Spring is also when the slime-trails created by slugs begin to appear on sidewalks and driveways. The snail-like critters like dark, damp areas of a garden or flower bed. Locals say the best treatment to get rid of slugs is, "Place a saucer of beer in a depression just deep enough the slug can crawl over the edge in to the beer. The slugs fall in to the beer and drown." Must be a life lesson there some place.

And, finally, the deep south, Appalachia and the Midwest

We lived several years in various parts of central and north Georgia. A major sign of spring in the Atlanta area is when the dogwood trees bloom. It's a show of white and pink blooms that is spectacular. The Dogwood Festival in Atlanta, normally the early part of April, goes back nearly 90 years.

This is a photo of the Sorlie Bridge, looking across the Red River from Minnesota to Grand Forks, North Dakota. Bridge and road closures are common in the Red River valley as the snow melt overwhelms the north flowing river's capacity.

In Appalachia (we lived in Big Stone Gap, Virginia) sighting the first robin is a sign of spring. But there is a twist: if you see the first robin above you, that is good luck. If you see the robing below you, like in a valley, it could mean bad luck. Same forecasting of luck depends on which way you first see geese flying-it's too complicated for a short explanation.
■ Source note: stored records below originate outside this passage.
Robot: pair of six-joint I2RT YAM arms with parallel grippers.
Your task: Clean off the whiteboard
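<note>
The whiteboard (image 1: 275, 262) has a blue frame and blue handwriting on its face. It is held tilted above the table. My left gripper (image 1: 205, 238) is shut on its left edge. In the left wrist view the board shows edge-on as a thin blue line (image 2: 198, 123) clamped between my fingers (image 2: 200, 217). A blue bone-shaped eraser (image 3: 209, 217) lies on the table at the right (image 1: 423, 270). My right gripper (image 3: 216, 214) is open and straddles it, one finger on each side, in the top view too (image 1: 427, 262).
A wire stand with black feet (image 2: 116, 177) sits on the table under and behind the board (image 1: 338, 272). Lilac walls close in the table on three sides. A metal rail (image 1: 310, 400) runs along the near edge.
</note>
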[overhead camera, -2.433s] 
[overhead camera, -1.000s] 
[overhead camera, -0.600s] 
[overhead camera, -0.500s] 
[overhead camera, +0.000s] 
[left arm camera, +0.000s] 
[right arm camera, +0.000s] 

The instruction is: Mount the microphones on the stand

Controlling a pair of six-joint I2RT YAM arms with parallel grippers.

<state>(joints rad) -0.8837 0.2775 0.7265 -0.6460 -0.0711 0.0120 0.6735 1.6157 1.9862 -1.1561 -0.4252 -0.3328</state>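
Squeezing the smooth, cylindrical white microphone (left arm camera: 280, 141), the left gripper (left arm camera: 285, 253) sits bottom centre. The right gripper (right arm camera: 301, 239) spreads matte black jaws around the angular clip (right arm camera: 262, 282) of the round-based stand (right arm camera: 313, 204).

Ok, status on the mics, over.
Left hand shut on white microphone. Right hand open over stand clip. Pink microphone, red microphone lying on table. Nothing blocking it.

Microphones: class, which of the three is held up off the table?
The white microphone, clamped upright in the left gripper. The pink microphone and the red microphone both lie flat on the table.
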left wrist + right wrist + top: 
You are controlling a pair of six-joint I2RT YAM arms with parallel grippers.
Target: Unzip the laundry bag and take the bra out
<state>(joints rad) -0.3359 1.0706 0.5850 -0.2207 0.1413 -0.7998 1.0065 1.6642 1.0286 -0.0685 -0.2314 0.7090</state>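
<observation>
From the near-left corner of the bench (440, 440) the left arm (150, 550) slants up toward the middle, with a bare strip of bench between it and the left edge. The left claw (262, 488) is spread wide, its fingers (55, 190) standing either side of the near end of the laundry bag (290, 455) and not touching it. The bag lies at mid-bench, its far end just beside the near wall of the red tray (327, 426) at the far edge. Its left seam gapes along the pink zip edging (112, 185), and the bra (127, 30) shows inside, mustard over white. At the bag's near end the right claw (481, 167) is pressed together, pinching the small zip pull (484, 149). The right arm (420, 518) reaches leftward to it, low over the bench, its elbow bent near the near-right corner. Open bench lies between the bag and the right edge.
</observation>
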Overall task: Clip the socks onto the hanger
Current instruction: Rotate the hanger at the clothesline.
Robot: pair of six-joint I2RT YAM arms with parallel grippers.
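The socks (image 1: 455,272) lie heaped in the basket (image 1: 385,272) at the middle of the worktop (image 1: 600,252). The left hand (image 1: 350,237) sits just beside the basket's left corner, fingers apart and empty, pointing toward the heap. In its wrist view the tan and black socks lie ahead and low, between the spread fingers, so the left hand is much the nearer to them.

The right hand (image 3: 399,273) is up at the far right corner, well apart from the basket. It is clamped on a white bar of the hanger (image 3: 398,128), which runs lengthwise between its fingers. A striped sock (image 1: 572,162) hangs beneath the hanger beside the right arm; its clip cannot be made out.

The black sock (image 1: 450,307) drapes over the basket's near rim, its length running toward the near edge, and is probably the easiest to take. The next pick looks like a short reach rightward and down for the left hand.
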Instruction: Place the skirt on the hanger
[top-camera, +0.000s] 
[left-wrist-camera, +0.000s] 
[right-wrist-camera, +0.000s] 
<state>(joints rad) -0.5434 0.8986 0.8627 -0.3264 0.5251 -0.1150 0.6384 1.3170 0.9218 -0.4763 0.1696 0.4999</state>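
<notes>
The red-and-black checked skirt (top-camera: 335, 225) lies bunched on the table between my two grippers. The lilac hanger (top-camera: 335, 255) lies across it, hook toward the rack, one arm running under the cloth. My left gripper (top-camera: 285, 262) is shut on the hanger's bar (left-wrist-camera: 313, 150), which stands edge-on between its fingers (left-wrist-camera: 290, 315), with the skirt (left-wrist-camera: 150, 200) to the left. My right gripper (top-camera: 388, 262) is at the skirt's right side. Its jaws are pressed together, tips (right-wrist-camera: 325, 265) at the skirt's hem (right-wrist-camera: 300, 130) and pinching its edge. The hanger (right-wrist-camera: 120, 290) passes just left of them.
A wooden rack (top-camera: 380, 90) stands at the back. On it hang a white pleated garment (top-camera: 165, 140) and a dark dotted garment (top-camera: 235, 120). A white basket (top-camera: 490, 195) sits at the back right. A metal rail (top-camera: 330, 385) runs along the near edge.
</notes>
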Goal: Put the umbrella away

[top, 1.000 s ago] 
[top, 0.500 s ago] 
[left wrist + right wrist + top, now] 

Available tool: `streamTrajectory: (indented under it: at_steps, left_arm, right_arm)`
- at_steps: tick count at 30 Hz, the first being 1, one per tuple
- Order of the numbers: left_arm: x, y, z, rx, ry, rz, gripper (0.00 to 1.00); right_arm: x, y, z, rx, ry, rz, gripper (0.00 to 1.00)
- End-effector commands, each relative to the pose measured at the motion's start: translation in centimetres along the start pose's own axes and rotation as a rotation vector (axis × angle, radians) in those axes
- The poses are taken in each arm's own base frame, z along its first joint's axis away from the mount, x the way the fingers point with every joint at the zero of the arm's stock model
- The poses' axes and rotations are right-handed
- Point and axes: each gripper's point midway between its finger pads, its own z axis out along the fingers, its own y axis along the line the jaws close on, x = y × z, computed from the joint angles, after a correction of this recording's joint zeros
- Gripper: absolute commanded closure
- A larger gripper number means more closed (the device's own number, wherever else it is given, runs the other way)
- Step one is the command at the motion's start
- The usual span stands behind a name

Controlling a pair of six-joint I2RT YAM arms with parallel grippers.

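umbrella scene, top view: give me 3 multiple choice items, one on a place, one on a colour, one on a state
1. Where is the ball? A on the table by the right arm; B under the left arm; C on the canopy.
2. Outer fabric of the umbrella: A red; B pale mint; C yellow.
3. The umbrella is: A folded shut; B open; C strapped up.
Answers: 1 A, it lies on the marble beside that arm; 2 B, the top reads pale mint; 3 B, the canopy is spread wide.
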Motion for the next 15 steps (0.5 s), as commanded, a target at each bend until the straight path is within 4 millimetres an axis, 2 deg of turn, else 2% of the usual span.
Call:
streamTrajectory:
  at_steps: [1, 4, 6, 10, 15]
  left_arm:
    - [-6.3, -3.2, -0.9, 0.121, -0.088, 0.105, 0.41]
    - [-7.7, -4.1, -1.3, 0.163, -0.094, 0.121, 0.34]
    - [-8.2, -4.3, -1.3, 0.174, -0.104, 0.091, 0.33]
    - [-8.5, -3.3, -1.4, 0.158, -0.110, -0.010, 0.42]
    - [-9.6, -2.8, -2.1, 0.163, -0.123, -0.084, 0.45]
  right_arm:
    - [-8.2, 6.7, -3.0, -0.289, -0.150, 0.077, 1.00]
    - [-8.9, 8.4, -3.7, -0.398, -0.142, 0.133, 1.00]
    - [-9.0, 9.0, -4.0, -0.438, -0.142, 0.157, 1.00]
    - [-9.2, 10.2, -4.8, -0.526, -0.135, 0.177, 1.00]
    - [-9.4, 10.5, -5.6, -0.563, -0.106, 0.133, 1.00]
Finally, I grew up in southern Illinois, an area much like the south. In the spring we had a few wild dogwoods and a similar sized tree called a red bud. The first sign of spring where I lived, in a coal mining area, was the Miners' Holiday on April 1-a day off from the mines. If the weather cooperated, that was the day most people planted their home gardens. By early April the lawn usually needed mowed but you waited until after the kids hunted Easter eggs.

Hopefully you have a certain sign that tells you spring is coming. Unfortunately, until the snow drifts go away up here in Whitlash, it'll be hard to think very seriously about spring's arrival.